Post-operative care should be thoroughly discussed and begin promptly for any child with the following high or very high risk pathology findings: Very high risk features require more intensive treatment and surveillance for potential metastasis.
High-risk pathological features:
pT2: Tumour with minimal optic nerve and (or) choroidal invasion
- pT2a: Tumour superficially invades optic nerve head but does not extend past lamina cribrosa, OR tumour exhibits focal choroidal invasion.
- pT2b: Tumour superficially invades optic nerve head but does not extend past lamina cribrosa AND exhibits focal choroidal invasion.
Very high-risk pathological features:
pT3: Tumour with significant optic nerve and (or) choroidal invasion
- pT3a: Tumour invades optic nerve past lamina cribrosa but not to surgical resection line, OR tumour exhibits massive choroidal invasion > 3 mm in any dimension.
- pT3b: Tumour invades optic nerve past lamina cribrosa but not to surgical resection line, AND exhibits massive choroidal invasion > 3 mm in any dimension.
pT4: Tumour invades optic nerve to resection line or exhibits extraocular extension elsewhere:
- pT4a: Tumour invades optic nerve to resection line, but no extraocular extension identified.
- pT4b: Tumour invades optic nerve to resection line AND extraocular extension identified.
Post Enucleation Therapy
Treatment is given after surgery for three reasons:
- the pathologist has seen signs that some cancer cells may have escaped the eye
- the pathologist has found evidence that cancer has spread outside the eye
- the doctors have diagnosed cancer outside the eye from tests such as MRI, lumbar puncture, bone marrow aspiration and physical examination.
High Risk Features
When chemotherapy is prescribed because there is a high risk of cancer spread, it is called adjuvant chemotherapy, and is given to prevent recurrence.

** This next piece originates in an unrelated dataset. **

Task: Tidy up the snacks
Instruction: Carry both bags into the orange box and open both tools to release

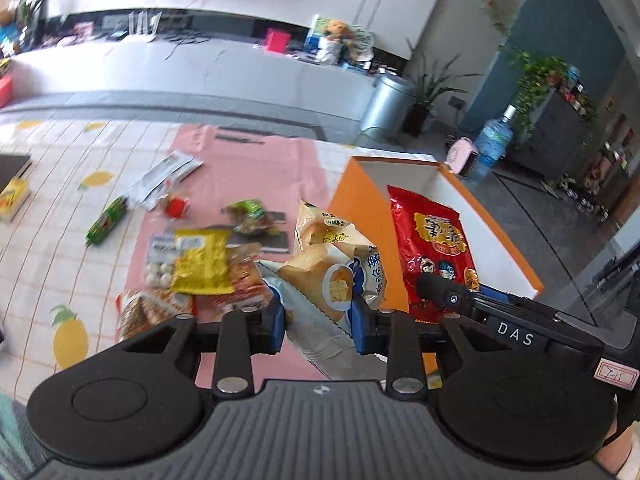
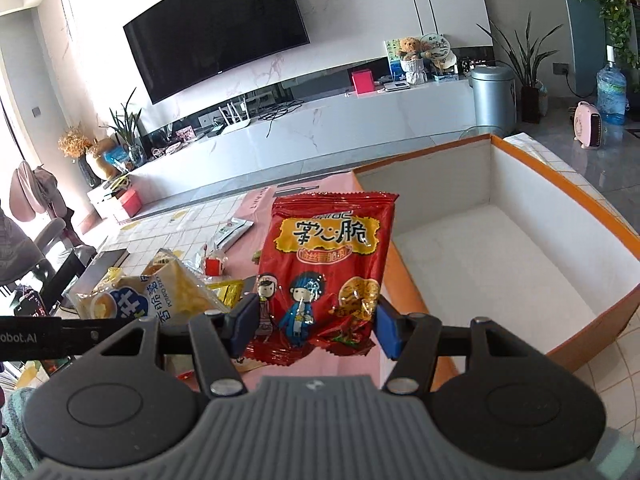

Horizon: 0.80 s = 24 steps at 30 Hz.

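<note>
My left gripper point(image 1: 320, 316) is shut on a white and blue potato-chip bag point(image 1: 332, 276), lifted above the snack pile; the same bag point(image 2: 160, 300) shows at the left of the right wrist view. My right gripper point(image 2: 316, 324) is shut on the lower part of a red snack packet point(image 2: 324, 264), held upright beside the left wall of the orange box point(image 2: 560, 184). In the left wrist view the red packet point(image 1: 432, 248) stands in front of the box point(image 1: 360, 208), with a right finger point(image 1: 444, 294) at its base. The box's white inside holds nothing.
On the pink mat point(image 1: 248, 160) lie a yellow packet point(image 1: 204, 264), a green packet point(image 1: 250, 216), a green tube point(image 1: 106, 222), a white packet point(image 1: 168, 176) and a beige bread bag point(image 1: 320, 232). A yellow box point(image 1: 14, 200) sits far left. The floor lies beyond the box.
</note>
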Available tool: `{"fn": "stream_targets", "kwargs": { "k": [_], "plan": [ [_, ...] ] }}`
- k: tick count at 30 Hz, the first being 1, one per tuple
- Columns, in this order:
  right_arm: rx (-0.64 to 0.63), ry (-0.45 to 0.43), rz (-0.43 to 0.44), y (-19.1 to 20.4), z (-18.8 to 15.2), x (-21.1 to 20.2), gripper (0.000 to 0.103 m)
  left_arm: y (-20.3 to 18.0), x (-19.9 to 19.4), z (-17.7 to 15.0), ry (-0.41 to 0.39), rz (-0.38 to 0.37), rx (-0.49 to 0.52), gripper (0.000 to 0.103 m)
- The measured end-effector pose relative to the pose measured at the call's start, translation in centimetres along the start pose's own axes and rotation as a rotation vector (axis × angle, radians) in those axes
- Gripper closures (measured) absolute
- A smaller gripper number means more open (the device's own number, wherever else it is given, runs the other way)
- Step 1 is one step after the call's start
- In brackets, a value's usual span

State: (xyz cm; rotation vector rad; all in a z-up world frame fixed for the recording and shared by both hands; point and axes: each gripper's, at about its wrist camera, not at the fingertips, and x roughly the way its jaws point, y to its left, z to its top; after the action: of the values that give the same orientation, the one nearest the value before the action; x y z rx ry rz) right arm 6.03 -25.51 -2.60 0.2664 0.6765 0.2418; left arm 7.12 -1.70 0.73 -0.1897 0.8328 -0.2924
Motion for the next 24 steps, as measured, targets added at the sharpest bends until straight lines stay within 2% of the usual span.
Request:
{"fn": "stream_targets", "kwargs": {
  "k": [7, 12, 16, 21, 24],
  "plan": [
    [0.014, 0.043, -0.010, -6.2, 3.0, -2.2, 0.045, -6.6, 2.9, 2.6, 0.017, -0.058, 0.148, 0.068],
    [0.017, 0.137, -0.041, -11.5, 5.5, -1.6, 0.045, -11.1, 6.3, 4.5, 0.082, -0.079, 0.250, 0.068],
    [0.021, 0.242, -0.042, -15.2, 7.0, 0.6, 0.045, -14.0, 9.7, 5.6, 0.164, -0.091, 0.335, 0.068],
    [-0.099, 0.386, -0.028, -16.6, 8.0, 3.8, 0.045, -16.7, 13.9, 6.3, 0.274, -0.039, 0.496, 0.068],
    [-0.169, 0.478, 0.000, -17.2, 8.5, 6.0, 0.045, -18.0, 16.6, 6.3, 0.378, -0.021, 0.609, 0.068]
  ]
}}
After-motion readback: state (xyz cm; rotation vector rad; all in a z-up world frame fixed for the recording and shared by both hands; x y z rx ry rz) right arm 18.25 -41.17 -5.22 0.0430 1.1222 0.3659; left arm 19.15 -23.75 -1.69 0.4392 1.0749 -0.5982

Usually treatment consists of 4-6 cycles of chemotherapy.
When appropriate therapy is given, and your child receives all prescribed therapy with close follow up, the chance of cure is very high.
Extraocular Retinoblastoma
If cancer has already spread outside the eye, treatment will depend on where it has spread, and how far. Radiotherapy may be prescribed in addition to chemotherapy when cancer cells have spread to the orbit (tissues surrounding the eye), or along the optic nerve beyond the lamina cribrosa (the point at which the nerve leaves the eye).

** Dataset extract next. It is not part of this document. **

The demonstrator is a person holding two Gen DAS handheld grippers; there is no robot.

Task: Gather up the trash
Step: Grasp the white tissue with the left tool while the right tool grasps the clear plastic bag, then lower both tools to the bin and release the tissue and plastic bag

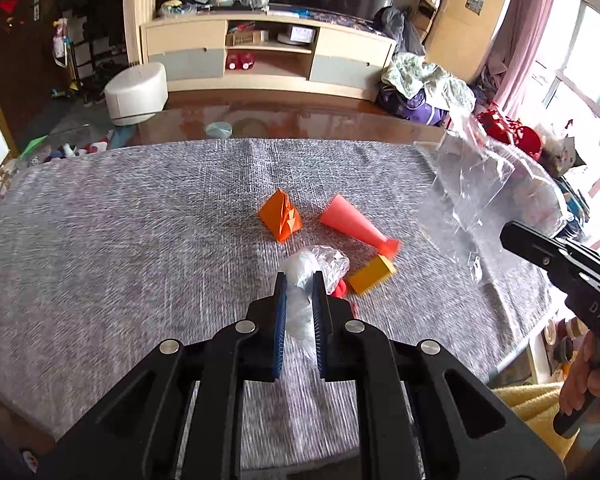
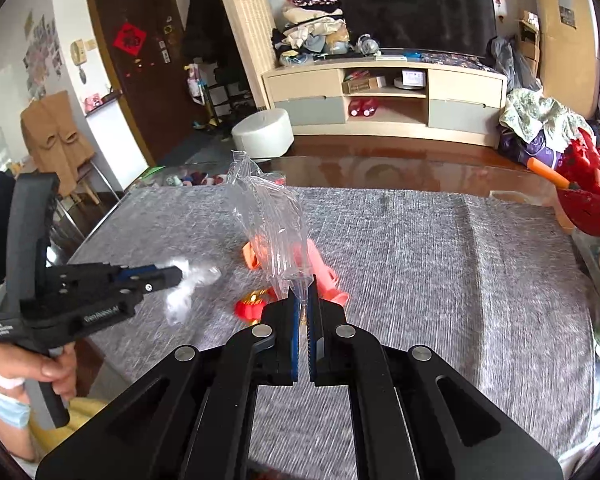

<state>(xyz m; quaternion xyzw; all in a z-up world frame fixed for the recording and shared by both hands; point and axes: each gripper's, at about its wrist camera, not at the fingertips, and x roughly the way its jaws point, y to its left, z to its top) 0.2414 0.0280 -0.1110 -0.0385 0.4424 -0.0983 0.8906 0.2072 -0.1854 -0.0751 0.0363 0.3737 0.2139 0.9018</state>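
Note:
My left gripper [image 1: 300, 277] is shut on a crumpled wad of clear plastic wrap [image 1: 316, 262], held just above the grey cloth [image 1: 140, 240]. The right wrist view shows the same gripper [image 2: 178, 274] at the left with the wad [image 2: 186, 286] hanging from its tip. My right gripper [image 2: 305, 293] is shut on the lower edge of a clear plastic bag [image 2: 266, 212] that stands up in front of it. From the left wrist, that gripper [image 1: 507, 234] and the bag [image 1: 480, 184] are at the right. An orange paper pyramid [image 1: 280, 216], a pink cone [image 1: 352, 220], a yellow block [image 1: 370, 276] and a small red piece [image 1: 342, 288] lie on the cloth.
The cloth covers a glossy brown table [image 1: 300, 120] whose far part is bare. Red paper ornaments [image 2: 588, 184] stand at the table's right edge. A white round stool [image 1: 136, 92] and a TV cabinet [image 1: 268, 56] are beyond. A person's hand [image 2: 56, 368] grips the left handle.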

If cancer has spread far along the optic nerve or into the brain, your child may be given chemotherapy directly into the cerebrospinal fluid (fluid bathing the brain and spine). This intrathecal chemotherapy is given by lumbar puncture or via an ommaya reservoir (a catheter inserted in a ventricle of the brain, attached to a reservoir implanted under the scalp).

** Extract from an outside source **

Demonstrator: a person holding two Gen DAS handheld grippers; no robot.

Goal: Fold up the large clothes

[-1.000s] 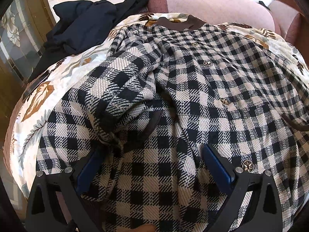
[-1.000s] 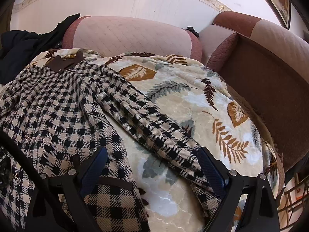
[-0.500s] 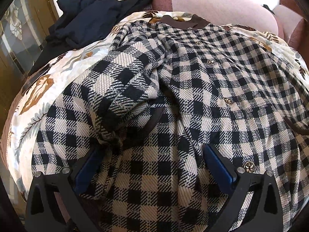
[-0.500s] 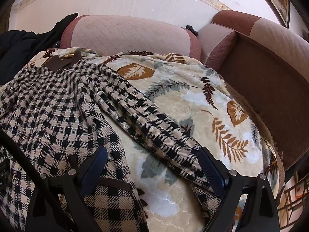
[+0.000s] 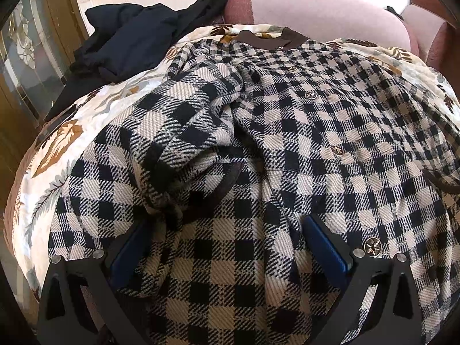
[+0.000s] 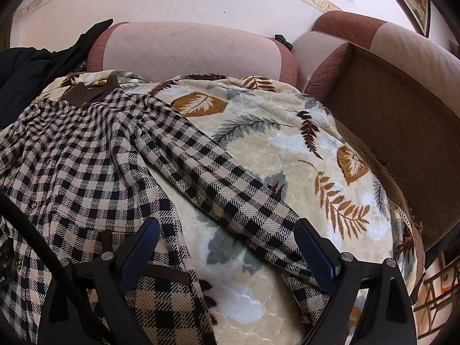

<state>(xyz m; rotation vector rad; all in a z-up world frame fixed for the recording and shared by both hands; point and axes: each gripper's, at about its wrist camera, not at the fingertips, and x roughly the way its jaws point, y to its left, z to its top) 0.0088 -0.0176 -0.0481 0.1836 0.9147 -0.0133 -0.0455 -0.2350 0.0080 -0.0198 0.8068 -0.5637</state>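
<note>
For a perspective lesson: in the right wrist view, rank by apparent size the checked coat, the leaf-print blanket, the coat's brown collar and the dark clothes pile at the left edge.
1. leaf-print blanket and checked coat: too alike to rank; the coat is nearer.
2. dark clothes pile, cut off by the frame.
3. brown collar.

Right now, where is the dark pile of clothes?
In the left wrist view the dark pile of clothes lies at the upper left, on the leaf-pattern blanket, left of the checked coat and against the pink sofa back.
</note>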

Where if is available, most children with extraocular cancer also receive high dose chemotherapy with “stem cell rescue”. Stem cells are removed from the child’s peripheral blood and returned after super high dose chemotherapy. When cancer invades the bone marrow, stem cell transplant may not be possible.
Stem cell transplant is highly complex, expensive, and unavailable in most countries.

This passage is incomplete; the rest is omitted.